The gap between executives' salaries and the wages of their average employees is seen as growing around the world, as workers believe CEOs care more about getting wealthier than about income inequality.
Conducted on over 25,000 people across 25 countries, CNBC's and Burson-Marsteller exclusive survey on the Global Corporate Compass found that 76 percent of the public and the C-Suite agreed that the gap between CEO salaries and the salaries of their average worker is growing.
More surprisingly, a majority (57.5 percent) of the C-Suite polled in both emerging and developed countries agreed with the statement that "corporate CEOs don't care very much about growing income inequality because it means they are getting wealthier".
As the world recovers from one of its worst – and longest -- recessions and as wage growth continues to stagnate, the debate about inequality has been brought at the forefront of the global agenda. So much so that Thomas Piketty's book "Capital", which focuses on wealth and income inequality arguing that unequal distribution of wealth leads to social and economic instability became a best-seller.
The International Monetary Fund seems to be of the same opinion. It wrote in a January 2014 report into Fiscal Policy and income inequality that "there is growing evidence that high income inequality can be detrimental to achieving macroeconomic stability and growth" and that public support for redistributive policies has grown in recent decades.
The impact of income inequality
The perception of a growing income gap between CEOs and their average worker can hurt performance. Charles Cotton, performance and reward adviser at the Chartered Institute of Personnel and Development (CIPD) told CNBC that if workers "perceive that it's one rule for top management and one rule for employees, than it's going to impact on the commitment and loyalty of the organisation as well as their motivation and productivity".
"If they don't feel they're getting a fair deal", he continued, "then they aren't going to be motivated at work to do a good job."
Despite the financial crisis and the "banker bashing" that ensued due to the perception of excessive risk-taking fueled by disproportionate bonuses, the trend for income inequality did not change.
In 2013, CEOs at some of the U.S.'s major companies earned on average nearly 296 times their typical worker's salary, according to research from the Economic Policy Institute published in June 2014.

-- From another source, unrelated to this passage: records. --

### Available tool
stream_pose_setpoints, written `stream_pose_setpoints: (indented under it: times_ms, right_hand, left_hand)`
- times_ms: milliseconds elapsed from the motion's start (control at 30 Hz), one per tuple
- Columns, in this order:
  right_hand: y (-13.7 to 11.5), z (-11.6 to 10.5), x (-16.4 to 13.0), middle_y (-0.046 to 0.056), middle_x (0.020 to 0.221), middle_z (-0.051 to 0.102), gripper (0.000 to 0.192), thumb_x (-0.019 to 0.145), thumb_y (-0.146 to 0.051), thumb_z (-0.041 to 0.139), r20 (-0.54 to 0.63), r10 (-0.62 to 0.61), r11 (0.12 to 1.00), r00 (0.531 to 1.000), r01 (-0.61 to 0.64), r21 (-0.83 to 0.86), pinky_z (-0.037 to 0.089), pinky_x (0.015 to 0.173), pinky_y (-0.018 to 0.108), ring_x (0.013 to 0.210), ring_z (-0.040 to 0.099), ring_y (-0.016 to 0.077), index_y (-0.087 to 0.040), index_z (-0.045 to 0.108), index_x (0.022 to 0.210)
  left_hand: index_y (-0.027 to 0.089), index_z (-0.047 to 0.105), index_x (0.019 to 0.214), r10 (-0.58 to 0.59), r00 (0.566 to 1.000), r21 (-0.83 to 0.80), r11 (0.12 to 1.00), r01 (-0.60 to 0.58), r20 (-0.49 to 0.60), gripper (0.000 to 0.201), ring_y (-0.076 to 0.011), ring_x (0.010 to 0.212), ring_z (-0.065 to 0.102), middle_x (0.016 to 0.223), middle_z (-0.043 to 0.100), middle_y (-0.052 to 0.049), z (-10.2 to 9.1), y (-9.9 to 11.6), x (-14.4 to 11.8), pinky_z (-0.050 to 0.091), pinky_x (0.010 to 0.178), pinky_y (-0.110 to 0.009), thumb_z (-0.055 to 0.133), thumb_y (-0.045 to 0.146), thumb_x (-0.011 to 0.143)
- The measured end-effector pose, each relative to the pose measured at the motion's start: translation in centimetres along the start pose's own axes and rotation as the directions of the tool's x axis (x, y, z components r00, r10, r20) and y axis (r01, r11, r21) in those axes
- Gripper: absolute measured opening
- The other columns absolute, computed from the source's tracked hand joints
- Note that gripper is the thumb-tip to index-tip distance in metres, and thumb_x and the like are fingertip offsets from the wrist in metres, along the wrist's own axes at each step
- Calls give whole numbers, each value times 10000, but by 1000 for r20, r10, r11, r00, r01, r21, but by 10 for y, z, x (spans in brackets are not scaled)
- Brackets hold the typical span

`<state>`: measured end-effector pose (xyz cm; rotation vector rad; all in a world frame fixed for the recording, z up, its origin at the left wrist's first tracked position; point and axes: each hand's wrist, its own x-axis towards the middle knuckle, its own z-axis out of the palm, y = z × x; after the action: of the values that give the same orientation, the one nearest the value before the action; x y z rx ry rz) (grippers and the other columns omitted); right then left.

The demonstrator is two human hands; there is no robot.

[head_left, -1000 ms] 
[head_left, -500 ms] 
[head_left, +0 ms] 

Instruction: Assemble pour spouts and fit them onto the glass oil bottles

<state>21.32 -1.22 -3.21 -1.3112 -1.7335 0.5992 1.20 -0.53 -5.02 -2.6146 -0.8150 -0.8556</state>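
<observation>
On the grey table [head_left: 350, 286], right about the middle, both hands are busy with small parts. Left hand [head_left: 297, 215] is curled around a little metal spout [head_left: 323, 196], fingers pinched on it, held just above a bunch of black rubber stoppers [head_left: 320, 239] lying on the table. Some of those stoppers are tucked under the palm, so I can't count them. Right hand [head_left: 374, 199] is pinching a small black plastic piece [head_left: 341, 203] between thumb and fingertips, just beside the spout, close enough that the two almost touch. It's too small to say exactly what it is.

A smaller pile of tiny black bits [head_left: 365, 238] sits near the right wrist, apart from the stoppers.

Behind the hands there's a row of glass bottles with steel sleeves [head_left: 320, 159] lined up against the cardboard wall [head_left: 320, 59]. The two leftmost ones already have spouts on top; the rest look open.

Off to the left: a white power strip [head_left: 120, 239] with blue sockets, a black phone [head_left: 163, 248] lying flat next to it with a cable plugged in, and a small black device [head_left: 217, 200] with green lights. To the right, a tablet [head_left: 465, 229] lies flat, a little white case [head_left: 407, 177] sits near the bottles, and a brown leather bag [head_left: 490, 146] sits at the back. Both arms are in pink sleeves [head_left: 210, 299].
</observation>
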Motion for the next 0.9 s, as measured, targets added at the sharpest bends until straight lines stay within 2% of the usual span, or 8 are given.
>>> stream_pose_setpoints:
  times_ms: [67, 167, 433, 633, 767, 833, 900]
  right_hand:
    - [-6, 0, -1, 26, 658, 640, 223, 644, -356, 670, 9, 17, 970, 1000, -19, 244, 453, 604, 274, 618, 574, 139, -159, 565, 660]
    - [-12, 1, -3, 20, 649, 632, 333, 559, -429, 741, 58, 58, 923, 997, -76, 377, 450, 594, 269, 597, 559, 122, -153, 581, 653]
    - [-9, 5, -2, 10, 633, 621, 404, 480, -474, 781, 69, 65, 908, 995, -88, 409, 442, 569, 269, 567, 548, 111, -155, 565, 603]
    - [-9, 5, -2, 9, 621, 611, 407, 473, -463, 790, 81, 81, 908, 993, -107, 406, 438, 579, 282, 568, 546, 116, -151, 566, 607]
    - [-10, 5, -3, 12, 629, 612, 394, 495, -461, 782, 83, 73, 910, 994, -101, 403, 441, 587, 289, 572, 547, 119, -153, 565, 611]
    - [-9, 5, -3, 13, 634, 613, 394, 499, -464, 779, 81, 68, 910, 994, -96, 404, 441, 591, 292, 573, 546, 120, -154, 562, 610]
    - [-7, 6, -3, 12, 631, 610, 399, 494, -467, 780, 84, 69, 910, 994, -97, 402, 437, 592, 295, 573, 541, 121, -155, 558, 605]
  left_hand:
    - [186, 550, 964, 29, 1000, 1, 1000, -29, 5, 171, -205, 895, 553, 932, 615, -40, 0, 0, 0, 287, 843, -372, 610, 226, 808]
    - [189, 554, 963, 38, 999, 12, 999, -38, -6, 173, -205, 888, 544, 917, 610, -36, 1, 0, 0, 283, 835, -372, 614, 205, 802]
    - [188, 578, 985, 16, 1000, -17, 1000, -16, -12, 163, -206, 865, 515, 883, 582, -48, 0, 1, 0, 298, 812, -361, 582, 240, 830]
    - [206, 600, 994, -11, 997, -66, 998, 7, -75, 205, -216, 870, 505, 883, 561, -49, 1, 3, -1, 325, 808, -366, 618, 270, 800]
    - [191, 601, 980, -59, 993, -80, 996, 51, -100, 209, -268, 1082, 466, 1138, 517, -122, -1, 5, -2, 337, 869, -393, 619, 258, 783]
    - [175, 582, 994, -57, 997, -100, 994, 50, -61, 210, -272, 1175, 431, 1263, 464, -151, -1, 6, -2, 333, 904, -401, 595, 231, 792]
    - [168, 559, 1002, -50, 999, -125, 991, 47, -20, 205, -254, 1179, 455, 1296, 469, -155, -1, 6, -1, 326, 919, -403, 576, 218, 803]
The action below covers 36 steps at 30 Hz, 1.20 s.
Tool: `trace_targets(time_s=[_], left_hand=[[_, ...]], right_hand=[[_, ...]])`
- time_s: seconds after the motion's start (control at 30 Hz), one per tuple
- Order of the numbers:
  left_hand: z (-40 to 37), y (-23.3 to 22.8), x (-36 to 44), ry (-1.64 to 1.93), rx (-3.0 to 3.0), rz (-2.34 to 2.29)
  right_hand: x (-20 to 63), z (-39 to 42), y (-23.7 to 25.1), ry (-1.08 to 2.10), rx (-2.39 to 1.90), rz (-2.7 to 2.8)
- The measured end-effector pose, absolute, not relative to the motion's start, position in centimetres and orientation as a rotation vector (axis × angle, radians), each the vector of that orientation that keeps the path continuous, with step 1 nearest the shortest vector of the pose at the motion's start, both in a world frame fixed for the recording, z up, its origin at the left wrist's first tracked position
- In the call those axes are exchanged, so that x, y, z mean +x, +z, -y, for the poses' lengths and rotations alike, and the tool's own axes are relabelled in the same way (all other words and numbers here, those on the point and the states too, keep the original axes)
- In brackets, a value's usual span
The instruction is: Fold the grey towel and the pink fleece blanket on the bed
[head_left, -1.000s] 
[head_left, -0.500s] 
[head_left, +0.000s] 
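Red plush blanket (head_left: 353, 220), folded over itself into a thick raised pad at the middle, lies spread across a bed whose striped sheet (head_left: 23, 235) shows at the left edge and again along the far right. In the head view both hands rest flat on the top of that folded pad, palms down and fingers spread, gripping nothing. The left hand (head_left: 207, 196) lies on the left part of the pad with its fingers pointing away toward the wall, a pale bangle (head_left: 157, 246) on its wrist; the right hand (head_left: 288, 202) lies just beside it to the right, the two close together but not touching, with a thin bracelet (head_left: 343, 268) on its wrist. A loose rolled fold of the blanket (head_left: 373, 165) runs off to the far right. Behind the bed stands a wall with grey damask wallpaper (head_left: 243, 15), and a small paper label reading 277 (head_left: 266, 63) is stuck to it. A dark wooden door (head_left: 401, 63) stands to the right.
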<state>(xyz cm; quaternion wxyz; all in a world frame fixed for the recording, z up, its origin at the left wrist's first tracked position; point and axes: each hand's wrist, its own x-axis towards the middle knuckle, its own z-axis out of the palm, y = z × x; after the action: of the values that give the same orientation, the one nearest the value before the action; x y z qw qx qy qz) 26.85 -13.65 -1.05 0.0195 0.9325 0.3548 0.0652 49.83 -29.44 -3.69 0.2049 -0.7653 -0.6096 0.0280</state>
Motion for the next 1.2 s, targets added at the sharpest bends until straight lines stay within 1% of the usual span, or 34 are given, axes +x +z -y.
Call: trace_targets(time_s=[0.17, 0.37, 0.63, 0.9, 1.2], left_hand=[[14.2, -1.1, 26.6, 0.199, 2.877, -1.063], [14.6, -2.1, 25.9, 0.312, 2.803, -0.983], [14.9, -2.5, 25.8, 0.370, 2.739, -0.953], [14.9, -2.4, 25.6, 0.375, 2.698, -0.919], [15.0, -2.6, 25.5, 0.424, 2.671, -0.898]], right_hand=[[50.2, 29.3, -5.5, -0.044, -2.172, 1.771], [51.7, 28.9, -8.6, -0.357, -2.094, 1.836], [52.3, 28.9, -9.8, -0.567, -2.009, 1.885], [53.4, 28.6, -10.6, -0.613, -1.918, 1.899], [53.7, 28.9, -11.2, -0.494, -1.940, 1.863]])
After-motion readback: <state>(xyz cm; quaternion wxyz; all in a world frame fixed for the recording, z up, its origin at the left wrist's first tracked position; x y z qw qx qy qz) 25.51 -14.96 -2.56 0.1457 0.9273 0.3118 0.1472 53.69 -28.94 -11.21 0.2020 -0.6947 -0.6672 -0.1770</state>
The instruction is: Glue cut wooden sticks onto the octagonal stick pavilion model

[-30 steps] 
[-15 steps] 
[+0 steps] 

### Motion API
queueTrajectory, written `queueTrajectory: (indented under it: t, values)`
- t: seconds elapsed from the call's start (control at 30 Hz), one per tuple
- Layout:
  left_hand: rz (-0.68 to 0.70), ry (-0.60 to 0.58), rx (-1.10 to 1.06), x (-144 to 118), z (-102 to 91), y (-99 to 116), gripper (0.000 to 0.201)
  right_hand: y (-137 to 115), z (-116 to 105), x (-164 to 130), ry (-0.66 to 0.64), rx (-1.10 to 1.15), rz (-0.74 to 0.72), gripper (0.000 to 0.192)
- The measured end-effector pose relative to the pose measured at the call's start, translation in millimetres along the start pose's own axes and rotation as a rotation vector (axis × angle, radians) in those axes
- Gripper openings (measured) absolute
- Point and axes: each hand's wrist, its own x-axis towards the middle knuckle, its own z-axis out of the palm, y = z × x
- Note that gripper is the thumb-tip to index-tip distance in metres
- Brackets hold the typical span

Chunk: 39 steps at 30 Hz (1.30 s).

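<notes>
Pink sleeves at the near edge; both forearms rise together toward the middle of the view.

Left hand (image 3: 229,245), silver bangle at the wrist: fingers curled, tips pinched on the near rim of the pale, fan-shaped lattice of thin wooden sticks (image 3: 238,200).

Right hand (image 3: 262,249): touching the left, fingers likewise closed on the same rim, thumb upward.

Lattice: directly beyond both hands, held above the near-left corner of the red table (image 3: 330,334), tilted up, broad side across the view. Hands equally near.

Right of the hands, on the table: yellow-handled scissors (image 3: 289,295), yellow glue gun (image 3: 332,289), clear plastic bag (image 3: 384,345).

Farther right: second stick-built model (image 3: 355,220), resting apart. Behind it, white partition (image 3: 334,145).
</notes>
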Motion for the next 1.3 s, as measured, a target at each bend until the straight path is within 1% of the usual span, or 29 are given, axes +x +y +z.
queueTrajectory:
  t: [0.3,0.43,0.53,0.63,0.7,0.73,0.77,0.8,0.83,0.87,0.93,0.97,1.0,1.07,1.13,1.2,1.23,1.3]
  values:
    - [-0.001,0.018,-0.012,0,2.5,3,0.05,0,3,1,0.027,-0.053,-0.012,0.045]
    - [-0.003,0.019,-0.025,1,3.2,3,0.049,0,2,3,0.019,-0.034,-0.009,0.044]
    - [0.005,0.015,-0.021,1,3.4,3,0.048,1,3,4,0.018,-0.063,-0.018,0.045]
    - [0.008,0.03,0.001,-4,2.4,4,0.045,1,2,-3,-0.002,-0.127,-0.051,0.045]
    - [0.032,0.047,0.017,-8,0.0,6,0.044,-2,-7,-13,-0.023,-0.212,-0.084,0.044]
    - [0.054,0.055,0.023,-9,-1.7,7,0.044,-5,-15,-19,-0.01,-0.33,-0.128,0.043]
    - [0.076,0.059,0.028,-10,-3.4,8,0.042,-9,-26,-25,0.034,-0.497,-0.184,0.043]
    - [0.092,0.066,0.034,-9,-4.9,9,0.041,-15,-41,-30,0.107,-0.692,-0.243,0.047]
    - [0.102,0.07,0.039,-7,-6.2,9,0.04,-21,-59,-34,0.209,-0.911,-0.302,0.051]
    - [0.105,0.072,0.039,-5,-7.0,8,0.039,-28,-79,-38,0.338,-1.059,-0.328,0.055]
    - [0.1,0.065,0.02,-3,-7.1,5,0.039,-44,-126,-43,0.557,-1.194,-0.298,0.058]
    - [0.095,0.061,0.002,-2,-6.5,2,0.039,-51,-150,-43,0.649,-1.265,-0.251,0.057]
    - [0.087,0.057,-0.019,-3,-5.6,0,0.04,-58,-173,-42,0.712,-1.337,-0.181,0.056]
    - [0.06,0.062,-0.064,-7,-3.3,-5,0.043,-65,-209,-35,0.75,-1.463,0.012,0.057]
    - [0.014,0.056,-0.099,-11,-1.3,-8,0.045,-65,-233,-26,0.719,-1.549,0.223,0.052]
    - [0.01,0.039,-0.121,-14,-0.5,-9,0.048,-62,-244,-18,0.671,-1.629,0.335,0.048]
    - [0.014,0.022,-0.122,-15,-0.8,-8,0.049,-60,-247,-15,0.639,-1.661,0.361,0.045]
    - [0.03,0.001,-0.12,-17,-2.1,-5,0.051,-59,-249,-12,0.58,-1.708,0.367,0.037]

While this figure is lower than the 2000 peak of 383.4, it has recovered from the lows of 2002 – where it stood at 188.5 due to the fall in the stock market – and 2009 (193.2). In 1965, the ratio was at 20-to-1.
The perception that corporate leaders are better rewarded for the services than the typical worker could have wider implications and lead to employees feeling alienated and not trusting their management, explained CIPD's Cotton. And just like in politics, he added, falling trust could lead to people taking to the street to protest.
"You'd eventually end up with social unrest if people, in the rest of the organization, don't see their living standards starting to improve or if they don't think that rewards within the organisation are fairly distributed", Cotton warned.
One way to address dissatisfaction with pay could be to introduce a "living wage", according to professional services firm KPMG's Mike Kelly.
In Britain, this is an hourly rate set independently and updated annually, calculated according to the basic costs of living in the U.K. It currently stands at £8.80 ($14.40) for London and £7.65 ($12.50) for the rest of the U.K. By contrast, the country's minimum wage will rise to £6.50 per hour in October.
Kelly told CNBC on Wednesday that KPMG supported the U.K. living wage because "if you want to be a great place to work, it's got to be a great place to work for everyone".
According to Kelly, companies that implement the living wage, "will improve employee retention, get better employee engagement and better productivity. We've experienced much less staff turnover, and happier staff".